# [What you should do]
From the data below, set down exactly the lines between the one holding "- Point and" and the one holding "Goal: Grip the", inclusive, and no others.

# [Exercise input]
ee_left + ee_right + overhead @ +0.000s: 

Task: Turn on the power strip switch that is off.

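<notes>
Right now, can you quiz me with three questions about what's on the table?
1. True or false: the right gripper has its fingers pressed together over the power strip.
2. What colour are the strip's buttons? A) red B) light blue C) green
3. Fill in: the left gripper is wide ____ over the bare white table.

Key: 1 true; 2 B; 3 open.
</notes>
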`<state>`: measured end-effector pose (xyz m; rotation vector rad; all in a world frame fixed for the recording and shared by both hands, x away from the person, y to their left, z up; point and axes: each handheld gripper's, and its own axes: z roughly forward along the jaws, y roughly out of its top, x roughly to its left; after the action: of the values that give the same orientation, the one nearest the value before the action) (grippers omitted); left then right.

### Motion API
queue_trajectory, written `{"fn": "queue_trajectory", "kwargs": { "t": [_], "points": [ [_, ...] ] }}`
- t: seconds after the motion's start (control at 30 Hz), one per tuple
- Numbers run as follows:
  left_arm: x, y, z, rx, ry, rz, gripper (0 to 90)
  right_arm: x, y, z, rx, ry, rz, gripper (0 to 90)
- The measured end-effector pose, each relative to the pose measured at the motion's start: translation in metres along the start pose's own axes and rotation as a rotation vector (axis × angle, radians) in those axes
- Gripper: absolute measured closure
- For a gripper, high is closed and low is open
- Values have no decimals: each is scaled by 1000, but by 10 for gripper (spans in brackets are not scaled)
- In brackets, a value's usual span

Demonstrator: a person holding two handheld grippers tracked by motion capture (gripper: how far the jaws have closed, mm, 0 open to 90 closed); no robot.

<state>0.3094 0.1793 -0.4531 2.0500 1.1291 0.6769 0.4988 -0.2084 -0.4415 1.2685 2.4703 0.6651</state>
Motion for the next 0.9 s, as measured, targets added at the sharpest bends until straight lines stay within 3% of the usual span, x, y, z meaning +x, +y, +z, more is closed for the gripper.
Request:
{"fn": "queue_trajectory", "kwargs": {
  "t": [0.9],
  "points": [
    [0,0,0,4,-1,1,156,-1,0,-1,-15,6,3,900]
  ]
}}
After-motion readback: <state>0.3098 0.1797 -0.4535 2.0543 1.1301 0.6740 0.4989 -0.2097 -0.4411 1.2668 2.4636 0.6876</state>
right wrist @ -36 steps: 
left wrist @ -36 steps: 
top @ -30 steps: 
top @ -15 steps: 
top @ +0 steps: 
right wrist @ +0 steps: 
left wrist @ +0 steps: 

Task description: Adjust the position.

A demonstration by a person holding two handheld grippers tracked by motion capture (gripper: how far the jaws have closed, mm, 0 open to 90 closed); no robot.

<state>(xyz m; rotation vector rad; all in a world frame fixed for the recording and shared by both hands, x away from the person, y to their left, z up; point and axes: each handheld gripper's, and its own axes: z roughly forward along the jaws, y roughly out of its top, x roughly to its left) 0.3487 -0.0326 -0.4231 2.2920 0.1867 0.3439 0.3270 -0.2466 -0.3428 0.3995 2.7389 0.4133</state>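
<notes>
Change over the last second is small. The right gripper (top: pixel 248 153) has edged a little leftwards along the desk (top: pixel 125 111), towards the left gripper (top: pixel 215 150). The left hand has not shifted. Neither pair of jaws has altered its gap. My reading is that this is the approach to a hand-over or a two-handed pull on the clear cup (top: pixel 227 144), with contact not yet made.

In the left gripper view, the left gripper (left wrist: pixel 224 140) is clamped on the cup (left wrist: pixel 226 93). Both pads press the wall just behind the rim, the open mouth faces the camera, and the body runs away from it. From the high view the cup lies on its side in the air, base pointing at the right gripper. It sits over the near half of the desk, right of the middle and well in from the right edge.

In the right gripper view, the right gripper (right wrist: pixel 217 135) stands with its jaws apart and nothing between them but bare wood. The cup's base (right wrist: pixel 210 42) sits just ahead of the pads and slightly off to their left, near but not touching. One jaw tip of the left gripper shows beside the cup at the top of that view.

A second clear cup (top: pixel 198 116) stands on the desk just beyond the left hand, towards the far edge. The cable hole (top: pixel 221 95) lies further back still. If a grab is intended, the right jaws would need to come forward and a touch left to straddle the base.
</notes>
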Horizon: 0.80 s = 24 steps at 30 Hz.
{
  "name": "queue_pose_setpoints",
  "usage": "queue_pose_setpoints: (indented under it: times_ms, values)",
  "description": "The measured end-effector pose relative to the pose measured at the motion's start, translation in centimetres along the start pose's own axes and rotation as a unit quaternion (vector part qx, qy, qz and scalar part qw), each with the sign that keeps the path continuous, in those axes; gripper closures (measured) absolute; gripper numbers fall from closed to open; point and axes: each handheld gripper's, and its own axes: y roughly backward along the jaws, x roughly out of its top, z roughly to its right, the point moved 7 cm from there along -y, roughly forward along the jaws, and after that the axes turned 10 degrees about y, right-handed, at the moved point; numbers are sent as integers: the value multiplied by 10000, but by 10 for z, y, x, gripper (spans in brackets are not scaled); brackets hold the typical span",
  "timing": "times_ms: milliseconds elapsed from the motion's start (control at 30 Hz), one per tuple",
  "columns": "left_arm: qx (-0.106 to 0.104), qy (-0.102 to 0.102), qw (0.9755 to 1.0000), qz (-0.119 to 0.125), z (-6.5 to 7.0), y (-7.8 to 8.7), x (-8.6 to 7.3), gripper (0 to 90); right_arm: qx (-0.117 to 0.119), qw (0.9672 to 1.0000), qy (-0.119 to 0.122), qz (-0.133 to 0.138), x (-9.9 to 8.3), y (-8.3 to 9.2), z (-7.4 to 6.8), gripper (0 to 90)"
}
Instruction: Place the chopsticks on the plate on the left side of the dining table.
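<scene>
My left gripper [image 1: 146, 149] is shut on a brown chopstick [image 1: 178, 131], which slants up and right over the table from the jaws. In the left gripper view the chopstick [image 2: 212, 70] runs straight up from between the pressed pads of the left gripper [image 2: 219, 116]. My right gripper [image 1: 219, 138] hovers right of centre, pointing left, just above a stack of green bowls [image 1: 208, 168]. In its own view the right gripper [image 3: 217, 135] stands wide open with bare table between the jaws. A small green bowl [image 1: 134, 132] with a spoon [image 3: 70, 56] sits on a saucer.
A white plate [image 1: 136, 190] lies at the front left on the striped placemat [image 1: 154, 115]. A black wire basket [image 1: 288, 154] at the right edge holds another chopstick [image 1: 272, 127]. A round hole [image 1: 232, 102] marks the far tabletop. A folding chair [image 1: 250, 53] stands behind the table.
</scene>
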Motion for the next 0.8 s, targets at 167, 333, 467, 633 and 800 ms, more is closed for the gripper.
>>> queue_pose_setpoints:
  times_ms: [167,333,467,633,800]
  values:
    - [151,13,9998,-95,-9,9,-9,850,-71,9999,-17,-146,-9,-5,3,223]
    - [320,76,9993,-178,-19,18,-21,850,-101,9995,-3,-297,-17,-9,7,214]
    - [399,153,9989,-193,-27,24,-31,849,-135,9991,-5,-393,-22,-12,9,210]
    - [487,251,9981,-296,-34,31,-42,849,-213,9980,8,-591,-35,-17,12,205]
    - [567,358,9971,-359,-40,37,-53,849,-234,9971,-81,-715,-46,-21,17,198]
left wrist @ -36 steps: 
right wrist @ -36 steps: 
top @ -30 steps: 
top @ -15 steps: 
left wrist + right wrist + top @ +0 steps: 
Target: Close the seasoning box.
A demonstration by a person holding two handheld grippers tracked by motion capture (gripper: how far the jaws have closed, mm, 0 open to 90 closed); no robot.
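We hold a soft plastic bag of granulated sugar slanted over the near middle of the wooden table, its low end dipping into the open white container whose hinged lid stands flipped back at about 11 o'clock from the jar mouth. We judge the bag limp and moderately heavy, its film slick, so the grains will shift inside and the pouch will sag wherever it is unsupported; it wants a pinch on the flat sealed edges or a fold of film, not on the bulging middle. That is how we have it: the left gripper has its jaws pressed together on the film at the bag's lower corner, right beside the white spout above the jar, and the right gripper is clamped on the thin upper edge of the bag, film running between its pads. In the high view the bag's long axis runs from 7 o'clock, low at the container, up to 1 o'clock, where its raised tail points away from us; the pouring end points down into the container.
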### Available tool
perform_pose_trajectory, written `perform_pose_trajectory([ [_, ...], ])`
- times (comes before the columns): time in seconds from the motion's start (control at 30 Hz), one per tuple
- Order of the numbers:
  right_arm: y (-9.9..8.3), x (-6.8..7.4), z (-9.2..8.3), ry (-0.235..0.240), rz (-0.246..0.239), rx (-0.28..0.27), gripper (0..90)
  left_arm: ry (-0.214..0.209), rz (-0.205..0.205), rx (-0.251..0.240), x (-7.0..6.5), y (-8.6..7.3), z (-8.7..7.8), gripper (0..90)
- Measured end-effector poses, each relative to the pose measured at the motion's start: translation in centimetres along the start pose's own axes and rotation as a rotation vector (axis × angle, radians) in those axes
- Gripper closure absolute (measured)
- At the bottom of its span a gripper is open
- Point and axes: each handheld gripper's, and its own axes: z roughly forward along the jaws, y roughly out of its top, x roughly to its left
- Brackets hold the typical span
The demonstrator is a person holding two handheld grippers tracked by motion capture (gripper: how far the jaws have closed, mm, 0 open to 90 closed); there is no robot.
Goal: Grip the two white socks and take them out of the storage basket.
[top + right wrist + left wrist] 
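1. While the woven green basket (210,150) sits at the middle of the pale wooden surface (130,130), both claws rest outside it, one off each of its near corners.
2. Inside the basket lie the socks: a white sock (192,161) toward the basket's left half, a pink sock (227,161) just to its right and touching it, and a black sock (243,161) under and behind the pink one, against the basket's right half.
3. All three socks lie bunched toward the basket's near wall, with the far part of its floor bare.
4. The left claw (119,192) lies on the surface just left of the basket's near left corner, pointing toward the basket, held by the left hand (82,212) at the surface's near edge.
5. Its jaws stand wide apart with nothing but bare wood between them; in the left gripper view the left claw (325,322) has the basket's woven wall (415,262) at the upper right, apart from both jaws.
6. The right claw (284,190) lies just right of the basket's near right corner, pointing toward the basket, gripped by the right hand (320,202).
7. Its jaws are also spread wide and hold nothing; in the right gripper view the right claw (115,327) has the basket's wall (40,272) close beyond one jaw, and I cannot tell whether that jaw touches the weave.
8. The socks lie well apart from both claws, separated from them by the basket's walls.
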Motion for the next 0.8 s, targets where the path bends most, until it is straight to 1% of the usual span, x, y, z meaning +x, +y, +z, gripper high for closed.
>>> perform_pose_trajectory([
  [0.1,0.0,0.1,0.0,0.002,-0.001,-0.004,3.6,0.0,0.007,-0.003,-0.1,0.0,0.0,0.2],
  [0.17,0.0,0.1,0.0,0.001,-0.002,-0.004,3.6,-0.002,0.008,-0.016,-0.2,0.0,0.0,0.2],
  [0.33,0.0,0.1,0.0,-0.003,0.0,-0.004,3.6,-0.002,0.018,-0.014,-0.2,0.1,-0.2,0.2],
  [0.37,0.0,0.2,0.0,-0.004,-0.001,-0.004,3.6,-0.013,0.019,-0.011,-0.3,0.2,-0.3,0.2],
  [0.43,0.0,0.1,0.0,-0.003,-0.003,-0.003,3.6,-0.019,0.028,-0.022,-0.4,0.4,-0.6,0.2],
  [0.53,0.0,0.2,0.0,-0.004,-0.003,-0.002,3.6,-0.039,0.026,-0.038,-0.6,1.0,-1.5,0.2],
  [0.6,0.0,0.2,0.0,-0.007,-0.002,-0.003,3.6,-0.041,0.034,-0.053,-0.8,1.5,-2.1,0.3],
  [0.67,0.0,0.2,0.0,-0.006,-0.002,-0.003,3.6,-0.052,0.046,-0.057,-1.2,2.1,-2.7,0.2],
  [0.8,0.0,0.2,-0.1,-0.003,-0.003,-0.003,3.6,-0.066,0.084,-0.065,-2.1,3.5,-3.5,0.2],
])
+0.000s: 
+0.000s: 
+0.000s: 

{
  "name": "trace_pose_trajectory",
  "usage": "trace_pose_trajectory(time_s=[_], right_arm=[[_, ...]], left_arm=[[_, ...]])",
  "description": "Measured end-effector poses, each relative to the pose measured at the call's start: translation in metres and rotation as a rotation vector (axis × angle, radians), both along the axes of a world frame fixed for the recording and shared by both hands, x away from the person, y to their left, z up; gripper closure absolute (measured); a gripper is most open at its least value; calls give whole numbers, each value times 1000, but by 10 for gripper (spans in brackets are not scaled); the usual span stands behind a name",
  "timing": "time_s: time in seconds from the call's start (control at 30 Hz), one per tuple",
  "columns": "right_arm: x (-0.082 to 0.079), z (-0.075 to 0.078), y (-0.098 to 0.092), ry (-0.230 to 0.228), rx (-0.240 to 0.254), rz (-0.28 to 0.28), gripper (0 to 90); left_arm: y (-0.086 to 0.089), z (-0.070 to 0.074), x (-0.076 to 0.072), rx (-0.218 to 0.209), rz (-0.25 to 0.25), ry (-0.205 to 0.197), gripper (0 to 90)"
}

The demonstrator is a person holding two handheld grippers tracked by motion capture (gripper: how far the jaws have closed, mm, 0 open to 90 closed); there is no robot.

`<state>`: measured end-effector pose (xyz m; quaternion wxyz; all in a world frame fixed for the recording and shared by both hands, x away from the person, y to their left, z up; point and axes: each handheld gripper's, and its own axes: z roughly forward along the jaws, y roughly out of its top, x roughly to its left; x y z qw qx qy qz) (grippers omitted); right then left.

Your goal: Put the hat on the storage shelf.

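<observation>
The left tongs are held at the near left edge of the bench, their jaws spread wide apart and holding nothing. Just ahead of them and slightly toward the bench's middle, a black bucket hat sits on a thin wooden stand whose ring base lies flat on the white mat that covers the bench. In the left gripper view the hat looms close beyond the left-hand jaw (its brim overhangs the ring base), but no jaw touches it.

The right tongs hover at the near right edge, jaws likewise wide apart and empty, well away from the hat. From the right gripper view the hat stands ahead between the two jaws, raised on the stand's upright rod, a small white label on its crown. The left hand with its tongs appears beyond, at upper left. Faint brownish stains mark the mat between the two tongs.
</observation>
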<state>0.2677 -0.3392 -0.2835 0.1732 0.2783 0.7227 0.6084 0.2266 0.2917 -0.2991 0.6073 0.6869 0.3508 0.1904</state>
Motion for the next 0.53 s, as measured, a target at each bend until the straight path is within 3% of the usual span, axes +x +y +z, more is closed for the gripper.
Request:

# [Task response]
- Point and axes: each handheld gripper's, and its own axes: z roughly forward along the jaws, y roughly out of its top, x roughly to its left
- Brackets hold the typical span
The demonstrator is a person holding two handheld grippers tracked by motion capture (gripper: how far the jaws have closed, mm, 0 open to 90 closed); there is no robot.
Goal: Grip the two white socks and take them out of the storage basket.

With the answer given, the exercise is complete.